Сундуков побродил вдоль прилавков, поглазел в полуторамиллионный телевизор, где молодой, но уже отяжелевший ведущий, монотонно балагуря, предлагал возбужденным и принаряженным игрокам настрогать из диковинного слова ДАБЫРЛТ как можно больше слов поприличнее. У него был вид человека, из последних сил борющегося со сном. Победителя игры ждал приз — телевизор, заманчиво мерцавший в глубине сцены — и в нем тот же усталый ведущий предлагал публике напрячься и выиграть телевизор, в котором уже совсем маленький, но не менее утомленный ведущий сулил третий телевизор, в котором… и так до бесконечности. Получалась удивительная вещь —люди делали деньги на чем угодно —на дурацких трубках фирмы Брус-Санта-Крус, на простаках, склонных к эротическим фантазиям, на никудышном слове ДАБЫРЛТ. Они жили полной жизнью, скупали недвижимость, давали интервью прессе и загорали на экзотических островах. Надежные ремесла, оттачиваемые веками, сделались никому ненужными. За них просто перестали платить. Сундуков понял, что если не отправится тотчас домой, то непременно напьется, растратив все деньги.
— Сынок! — вдруг взмолились у него за спиной. — Дай я пройду!
До него дошло, что он стоит столбом в дверях магазина, мешая движению, и какая-то старушка безуспешно пытается выбраться на улицу. Сундуков посторонился. —Валяй, бабка! —сказал он и горько добавил: —Только, чур, не в штаны! —С некоторых пор он ненавидел всех старушек на свете.
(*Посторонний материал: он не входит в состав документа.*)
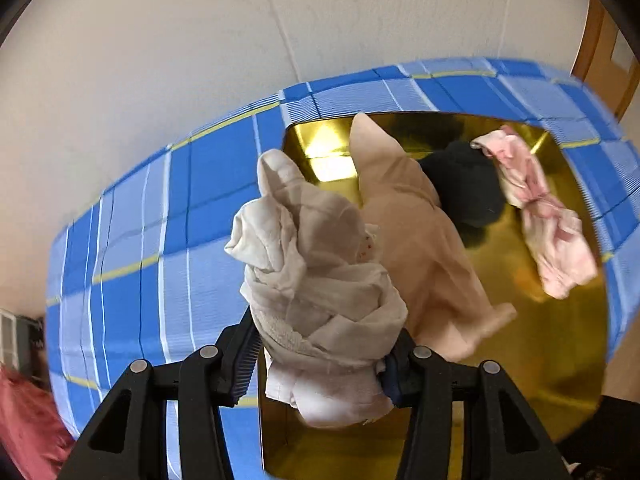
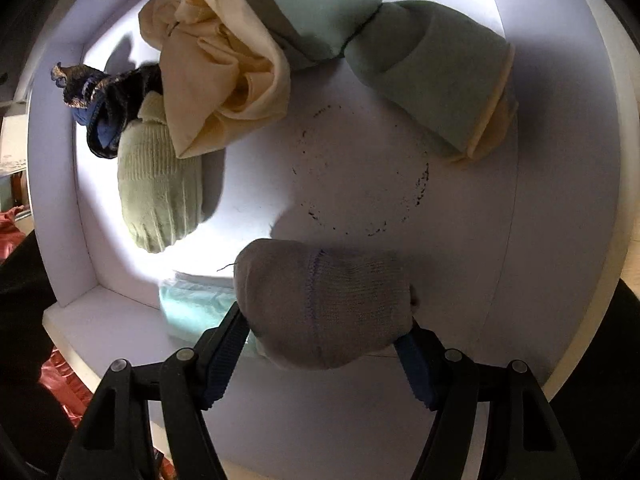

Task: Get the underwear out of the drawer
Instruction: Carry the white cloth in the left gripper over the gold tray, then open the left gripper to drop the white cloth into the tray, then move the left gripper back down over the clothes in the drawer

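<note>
My left gripper [image 1: 320, 364] is shut on a crumpled white garment [image 1: 316, 280], held above a shiny gold tray [image 1: 552, 380] that lies on a blue checked cloth [image 1: 160, 208]. On the tray lie a beige garment [image 1: 420, 236], a black one [image 1: 468, 188] and a pink one [image 1: 536, 220]. My right gripper [image 2: 324, 344] is shut on a grey knitted bundle [image 2: 324, 304] inside the white drawer [image 2: 560, 200]. In the drawer also lie a cream garment [image 2: 216, 76], a light green roll [image 2: 416, 64], a pale green knitted bundle [image 2: 160, 188], a dark patterned piece [image 2: 108, 100] and a mint piece [image 2: 192, 308].
A white wall [image 1: 160, 40] rises behind the checked cloth, with a wooden door frame [image 1: 600, 40] at the far right. Red fabric [image 1: 24, 412] shows at the lower left. The drawer's left wall [image 2: 60, 200] and front rim stand close to my right gripper.
</note>
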`<control>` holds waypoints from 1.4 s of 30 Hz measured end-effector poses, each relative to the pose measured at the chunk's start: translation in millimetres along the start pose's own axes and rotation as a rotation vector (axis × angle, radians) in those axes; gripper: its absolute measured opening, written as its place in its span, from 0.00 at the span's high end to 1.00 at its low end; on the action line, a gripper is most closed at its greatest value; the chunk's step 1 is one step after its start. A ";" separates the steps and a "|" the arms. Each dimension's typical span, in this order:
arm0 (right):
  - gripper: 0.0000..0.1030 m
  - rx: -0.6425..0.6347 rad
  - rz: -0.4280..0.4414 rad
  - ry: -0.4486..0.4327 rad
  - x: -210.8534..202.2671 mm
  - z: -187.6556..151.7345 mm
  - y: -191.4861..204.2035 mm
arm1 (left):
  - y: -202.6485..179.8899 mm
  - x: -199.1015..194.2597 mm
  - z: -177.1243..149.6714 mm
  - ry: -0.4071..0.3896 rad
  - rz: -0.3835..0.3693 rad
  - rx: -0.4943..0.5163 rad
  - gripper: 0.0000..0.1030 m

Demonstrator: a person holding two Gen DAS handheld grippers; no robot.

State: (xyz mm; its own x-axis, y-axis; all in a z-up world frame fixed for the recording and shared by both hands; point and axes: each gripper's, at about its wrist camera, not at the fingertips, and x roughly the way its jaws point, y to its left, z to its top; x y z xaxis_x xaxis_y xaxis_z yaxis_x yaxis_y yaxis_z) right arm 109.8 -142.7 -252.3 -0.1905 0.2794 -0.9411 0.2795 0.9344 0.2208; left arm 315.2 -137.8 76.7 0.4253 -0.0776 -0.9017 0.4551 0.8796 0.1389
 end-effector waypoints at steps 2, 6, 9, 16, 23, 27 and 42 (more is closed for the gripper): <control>0.30 -0.001 0.008 0.000 -0.9 2.2 -0.8 | -9.6 15.0 15.0 0.007 0.038 0.055 0.51; 0.30 -0.002 0.030 0.001 -12.2 1.8 5.1 | -14.7 32.5 33.7 -0.005 0.128 0.079 0.47; 0.30 -0.001 0.052 0.001 -18.3 4.6 1.9 | -5.4 31.5 39.9 -0.043 0.119 0.001 0.38; 0.30 -0.005 0.062 -0.009 -36.5 6.6 -14.0 | 16.9 0.1 24.7 -0.149 0.081 -0.114 0.35; 0.30 -0.004 0.045 -0.026 -40.9 1.6 -15.1 | 28.5 -20.1 -3.4 -0.195 0.003 -0.225 0.35; 0.30 0.000 0.034 -0.027 -43.8 -2.1 -12.7 | 22.6 -22.5 -35.5 -0.202 -0.109 -0.252 0.35; 0.30 0.001 -0.019 -0.057 -57.5 -1.1 -15.9 | -22.7 -53.3 -143.3 -0.281 -0.249 -0.199 0.34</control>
State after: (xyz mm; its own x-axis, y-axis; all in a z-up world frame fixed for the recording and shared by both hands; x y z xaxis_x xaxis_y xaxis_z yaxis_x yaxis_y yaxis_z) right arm 115.3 -173.4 -201.4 -0.1422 0.2486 -0.9581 0.2776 0.9391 0.2025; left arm 170.1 -86.3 63.0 0.5309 -0.4004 -0.7469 0.4229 0.8889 -0.1759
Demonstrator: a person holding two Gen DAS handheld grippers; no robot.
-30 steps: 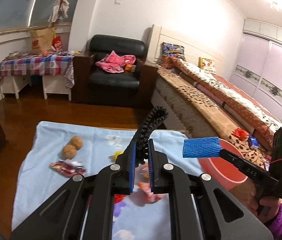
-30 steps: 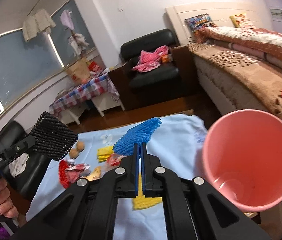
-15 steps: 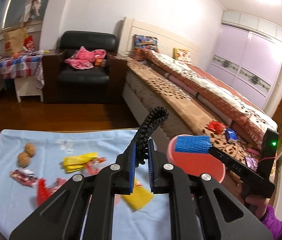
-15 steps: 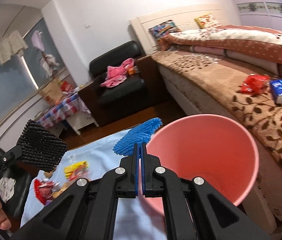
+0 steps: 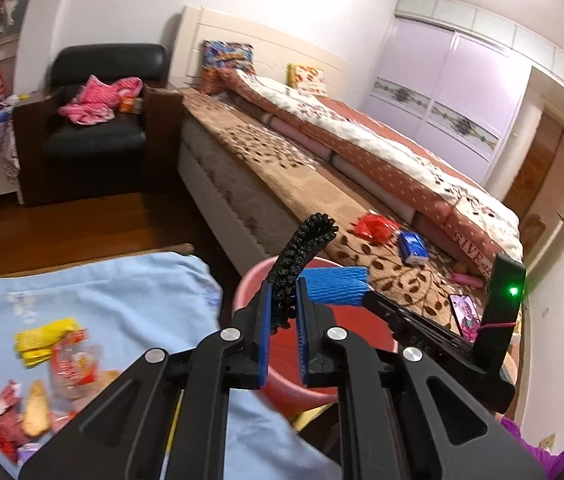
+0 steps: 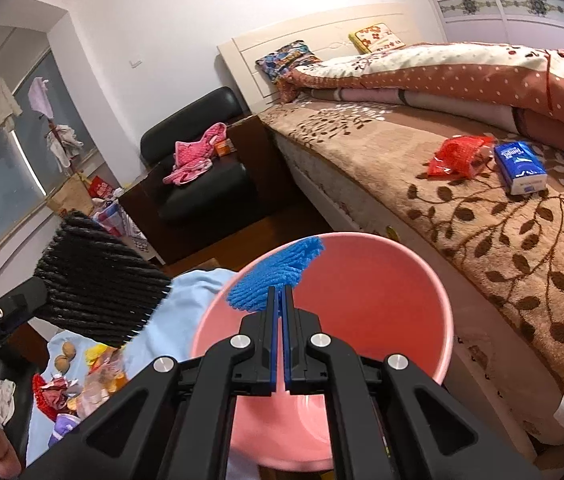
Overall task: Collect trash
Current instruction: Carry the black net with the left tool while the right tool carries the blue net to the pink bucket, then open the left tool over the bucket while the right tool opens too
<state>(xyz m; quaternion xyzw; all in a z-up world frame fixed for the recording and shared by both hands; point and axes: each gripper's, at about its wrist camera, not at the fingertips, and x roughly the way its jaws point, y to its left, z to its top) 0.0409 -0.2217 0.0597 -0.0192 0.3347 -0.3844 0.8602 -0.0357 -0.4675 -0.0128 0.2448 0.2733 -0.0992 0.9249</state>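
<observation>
Left hand-held gripper (image 5: pixel 282 312): clamped on black foam net (image 5: pixel 306 248), frame centre.
Right hand-held gripper (image 6: pixel 280 308): clamped on blue foam net (image 6: pixel 278 276), above pink bucket (image 6: pixel 382 288).

Two hand-held grippers, left (image 5: pixel 282 320) and right (image 6: pixel 280 316); one black foam net (image 5: pixel 302 252), one blue foam net (image 6: pixel 278 280); one pink bin (image 6: pixel 382 300); two walnuts (image 6: pixel 64 354); one armchair (image 6: pixel 202 184); one bed (image 6: pixel 482 208) with two pillows (image 6: pixel 286 60), one red bag (image 6: pixel 458 156) and one blue tissue pack (image 6: pixel 520 166)
</observation>
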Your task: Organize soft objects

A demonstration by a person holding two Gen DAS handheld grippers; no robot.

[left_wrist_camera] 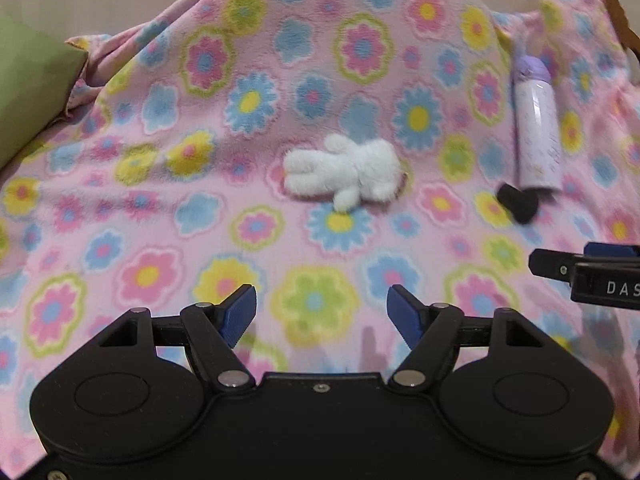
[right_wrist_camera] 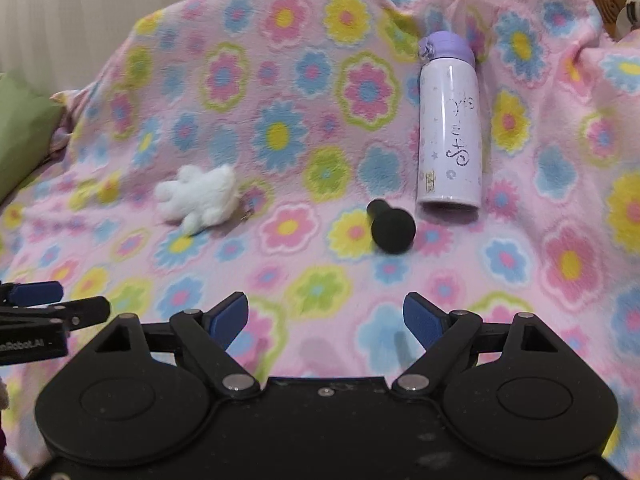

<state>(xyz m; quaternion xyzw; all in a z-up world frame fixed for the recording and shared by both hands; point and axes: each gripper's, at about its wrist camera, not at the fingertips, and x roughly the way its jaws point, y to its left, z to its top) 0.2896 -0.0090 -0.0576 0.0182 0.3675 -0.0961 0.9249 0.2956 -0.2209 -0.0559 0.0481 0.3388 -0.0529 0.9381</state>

Уезжая домой в троллейбусе, Сундуков слепо глядел в окно и перебирал в памяти лица -Флягина, Витамина, кандидата с ямочкой, обрюзгшего шоумена и неизвестного Пашкиоператора. Лицо Пашки представлялось ему в виде зловещего силуэта, обрамленного сиянием. Мысленно Сундуков во все эти лица с удовольствием плюнул.
“Перст судьбы, —бормотал он с отвращением. — Дело надо делать! Купите футляр для хвоста, и вы получите десять свистулек бесплатно! Небось, подохнете — к кому придете? К Сундукову придете!”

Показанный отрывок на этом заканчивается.